1. Without a Song
2. Where Are You?
3. John S.
4. The Bridge
5. God Bless the Child
6. You Do Something to Me
7. If Ever I Would Leave You
8. The Night Has a Thousand Eyes
9. The Bridge (alternate version)
10. God Bless the Child (alternate version)
Sonny Rollins - Tenor sax
Jim Hall - Guitar
Bob Cranshaw - Bass
Ben Riley - Drums (tracks 1-4, 6-10)
Harry T. Saunders - Drums (track 5)
When I reviewed Sonny Rollins' Freedom Suite,
I wrote: "Rollins' own playing...is as inventively original as ever. Strange, then, that the year after this album was recorded, Sonny withdrew for three years from playing in public (except practising on New York's Williamsburg Bridge!), because he was unsatisfied with his playing - as well as being unhappy for other reasons".
Rollins started practising on the Williamsburg Bridge because he felt guilty about making a noise by practising at his home nearby. When he decided that he could get back into the jazz world again, RCA offered him a contract on condition that he called his first album with them "The Bridge". Thus in 1962 Sonny recorded one of his most famous albums, which has been reissued many times. This latest release adds four extra tracks, also from 1962, recorded by the same quartet. It was a pianoless group, using guitarist Jim Hall to supply the chords.
The original album consisted of six tracks, two of which were Rollins' compositions (John S. and The Bridge), while the others typified Sonny's habit of choosing popular songs rarely used in jazz, such as Without a Song and You Do Something to Me.
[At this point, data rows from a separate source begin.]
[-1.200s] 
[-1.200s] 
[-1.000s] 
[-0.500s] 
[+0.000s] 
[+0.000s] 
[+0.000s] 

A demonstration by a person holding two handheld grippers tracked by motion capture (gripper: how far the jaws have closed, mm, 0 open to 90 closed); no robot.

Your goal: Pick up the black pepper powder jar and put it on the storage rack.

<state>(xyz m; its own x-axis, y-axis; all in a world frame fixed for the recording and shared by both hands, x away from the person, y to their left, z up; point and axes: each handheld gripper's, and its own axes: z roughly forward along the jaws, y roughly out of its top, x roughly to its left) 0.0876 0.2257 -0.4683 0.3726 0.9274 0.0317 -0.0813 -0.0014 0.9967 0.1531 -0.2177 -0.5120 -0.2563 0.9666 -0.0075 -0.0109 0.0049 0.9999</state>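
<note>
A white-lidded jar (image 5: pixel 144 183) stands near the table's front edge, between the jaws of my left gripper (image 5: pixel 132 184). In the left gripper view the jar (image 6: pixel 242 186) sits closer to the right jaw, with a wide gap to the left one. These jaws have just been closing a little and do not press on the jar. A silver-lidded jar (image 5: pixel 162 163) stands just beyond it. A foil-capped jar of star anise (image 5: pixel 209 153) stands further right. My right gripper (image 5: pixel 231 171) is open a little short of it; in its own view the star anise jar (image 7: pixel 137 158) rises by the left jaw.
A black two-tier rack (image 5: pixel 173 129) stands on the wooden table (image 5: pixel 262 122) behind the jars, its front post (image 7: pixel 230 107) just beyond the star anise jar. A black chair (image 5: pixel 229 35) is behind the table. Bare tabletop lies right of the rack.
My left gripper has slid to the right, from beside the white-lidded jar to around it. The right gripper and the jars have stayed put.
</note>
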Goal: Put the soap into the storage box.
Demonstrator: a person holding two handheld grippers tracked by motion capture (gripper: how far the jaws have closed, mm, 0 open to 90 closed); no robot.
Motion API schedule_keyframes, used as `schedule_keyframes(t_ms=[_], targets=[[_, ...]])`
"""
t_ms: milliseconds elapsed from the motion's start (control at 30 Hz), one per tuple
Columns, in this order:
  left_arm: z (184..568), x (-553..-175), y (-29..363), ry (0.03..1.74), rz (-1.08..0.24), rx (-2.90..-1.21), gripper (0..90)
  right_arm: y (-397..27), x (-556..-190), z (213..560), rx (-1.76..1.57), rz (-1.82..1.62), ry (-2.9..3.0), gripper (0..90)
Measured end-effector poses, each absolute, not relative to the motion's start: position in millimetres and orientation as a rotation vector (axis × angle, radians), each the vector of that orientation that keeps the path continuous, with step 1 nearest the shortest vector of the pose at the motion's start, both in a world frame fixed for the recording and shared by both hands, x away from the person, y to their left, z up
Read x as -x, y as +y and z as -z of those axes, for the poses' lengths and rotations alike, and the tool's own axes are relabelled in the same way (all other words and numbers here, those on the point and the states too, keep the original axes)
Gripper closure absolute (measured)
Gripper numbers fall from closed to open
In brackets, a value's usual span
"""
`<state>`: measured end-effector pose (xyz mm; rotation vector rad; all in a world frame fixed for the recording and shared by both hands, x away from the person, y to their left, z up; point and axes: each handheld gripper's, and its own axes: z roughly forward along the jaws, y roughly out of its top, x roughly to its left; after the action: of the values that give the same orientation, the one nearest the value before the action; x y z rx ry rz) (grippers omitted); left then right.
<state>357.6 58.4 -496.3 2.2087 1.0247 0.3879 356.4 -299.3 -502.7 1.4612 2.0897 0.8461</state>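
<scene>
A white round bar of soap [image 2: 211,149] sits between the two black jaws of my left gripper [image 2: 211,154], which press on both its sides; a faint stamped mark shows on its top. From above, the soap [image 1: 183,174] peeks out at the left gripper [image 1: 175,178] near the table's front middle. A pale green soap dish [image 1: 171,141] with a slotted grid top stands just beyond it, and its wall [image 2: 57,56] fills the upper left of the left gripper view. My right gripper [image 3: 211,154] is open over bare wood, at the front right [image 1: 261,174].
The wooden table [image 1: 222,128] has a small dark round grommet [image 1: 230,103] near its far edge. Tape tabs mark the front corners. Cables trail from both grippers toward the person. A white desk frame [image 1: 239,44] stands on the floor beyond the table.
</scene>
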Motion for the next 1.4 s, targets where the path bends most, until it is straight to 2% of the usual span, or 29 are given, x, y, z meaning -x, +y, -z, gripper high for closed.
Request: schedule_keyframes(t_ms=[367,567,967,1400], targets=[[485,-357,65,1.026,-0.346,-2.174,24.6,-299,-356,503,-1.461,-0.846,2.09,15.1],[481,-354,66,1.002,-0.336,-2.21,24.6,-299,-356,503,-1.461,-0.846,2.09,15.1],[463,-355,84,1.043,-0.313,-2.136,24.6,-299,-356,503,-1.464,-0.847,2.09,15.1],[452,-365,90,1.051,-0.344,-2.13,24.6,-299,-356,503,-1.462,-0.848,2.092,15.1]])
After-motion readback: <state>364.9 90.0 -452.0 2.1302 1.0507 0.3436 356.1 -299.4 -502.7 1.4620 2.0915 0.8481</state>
Without a Song includes good solos from Rollins, Hall and Cranshaw (although the bass solo is marred by interruptions from the sax and guitar). Interestingly, the track ends with Sonny playing an out-of-tempo cadenza. One can imagine that this may have been how he sounded on the Williamsburg Bridge.
Where Are You? is a ballad which the quartet takes at a very leisurely pace. Rollins' John S. is unusual - not only in consisting of 34-bar choruses but in starting with a jerky musical statement which leads into Sonny's repetitive opening to his solo. Guitar, bass and drums all get solos. The structure of the title-track is also curious, consisting of choruses that are either in common time or a mixture of 6/8 and 4/4. Sonny really lets rip on this tune. The alternative version is too scrappy in the difficult opening.
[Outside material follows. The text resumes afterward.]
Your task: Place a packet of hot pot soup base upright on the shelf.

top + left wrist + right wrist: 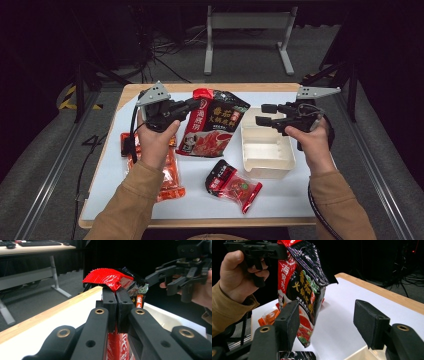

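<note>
Risk number one here is the big soup-base pouch (212,125) slipping: the left gripper (192,104) is clamped tight on just its crimped red top edge, so all the weight hangs off a thin strip of foil. A swing could peel it loose or knock it against the cream tray (267,167) near the desk's right edge. The right gripper (265,115) has jaws spread wide with nothing between them, so no backup. The pouch hangs above the middle of the desk (280,200) toward the far edge, long axis roughly upright, red top up, bottom tilting toward the near edge.
</note>
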The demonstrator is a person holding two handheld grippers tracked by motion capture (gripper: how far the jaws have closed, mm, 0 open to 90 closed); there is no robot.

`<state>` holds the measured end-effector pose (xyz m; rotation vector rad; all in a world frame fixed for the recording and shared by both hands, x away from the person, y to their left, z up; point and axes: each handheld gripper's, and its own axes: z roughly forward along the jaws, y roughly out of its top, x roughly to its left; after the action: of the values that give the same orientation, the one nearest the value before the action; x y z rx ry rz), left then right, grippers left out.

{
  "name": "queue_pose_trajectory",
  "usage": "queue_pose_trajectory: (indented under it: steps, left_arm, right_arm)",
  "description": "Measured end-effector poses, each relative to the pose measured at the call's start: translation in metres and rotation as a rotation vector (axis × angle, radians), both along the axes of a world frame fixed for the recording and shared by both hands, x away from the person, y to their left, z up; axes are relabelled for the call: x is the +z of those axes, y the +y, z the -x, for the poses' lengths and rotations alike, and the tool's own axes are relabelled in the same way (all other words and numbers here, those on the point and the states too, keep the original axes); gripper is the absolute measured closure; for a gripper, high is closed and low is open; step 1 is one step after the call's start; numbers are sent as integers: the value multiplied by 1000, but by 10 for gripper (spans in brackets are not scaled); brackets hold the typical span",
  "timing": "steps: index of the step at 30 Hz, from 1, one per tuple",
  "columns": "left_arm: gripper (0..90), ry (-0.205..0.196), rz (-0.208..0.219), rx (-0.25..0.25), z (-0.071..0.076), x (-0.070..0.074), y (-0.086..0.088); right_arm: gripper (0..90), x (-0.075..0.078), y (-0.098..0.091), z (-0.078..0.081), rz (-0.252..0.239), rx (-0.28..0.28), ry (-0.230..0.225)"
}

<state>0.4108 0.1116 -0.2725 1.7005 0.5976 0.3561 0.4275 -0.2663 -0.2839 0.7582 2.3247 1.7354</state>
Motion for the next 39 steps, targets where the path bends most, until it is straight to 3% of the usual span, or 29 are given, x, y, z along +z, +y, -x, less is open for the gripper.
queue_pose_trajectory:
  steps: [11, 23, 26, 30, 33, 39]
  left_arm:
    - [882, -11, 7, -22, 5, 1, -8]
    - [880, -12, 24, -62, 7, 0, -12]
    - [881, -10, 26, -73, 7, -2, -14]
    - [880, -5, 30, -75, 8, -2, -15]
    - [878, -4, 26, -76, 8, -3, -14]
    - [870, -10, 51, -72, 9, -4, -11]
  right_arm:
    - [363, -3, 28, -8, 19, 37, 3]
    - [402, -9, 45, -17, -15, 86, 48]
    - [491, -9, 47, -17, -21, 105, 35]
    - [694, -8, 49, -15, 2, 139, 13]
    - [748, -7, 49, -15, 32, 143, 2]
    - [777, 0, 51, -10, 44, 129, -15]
God Bless the Child is presented at a slow tempo, allowing Rollins and Hall to play meditatively. Again, the alternative version seems uncoordinated. The two alternative versions were recorded at Ralph Gleason's "Jazz Casual" TV show. You Do Something to Me is taken at a comfortable bounce.
lf Ever I Would Leave You (from the musical Camelot) lasts for 12 minutes, with the rhythm section laying down a bossa nova beat. Sonny stretches out in his characteristic way, as if he could go on improvising on the tune for ever. The Night Has a Thousand Eyes clocks in at a mere nine minutes, again with a bossa rhythm. The band instinctively moves into four-four in some of the middle eights. Once more, Sonny seems inexhaustible.
If this album isn't in your collection already, it probably should be.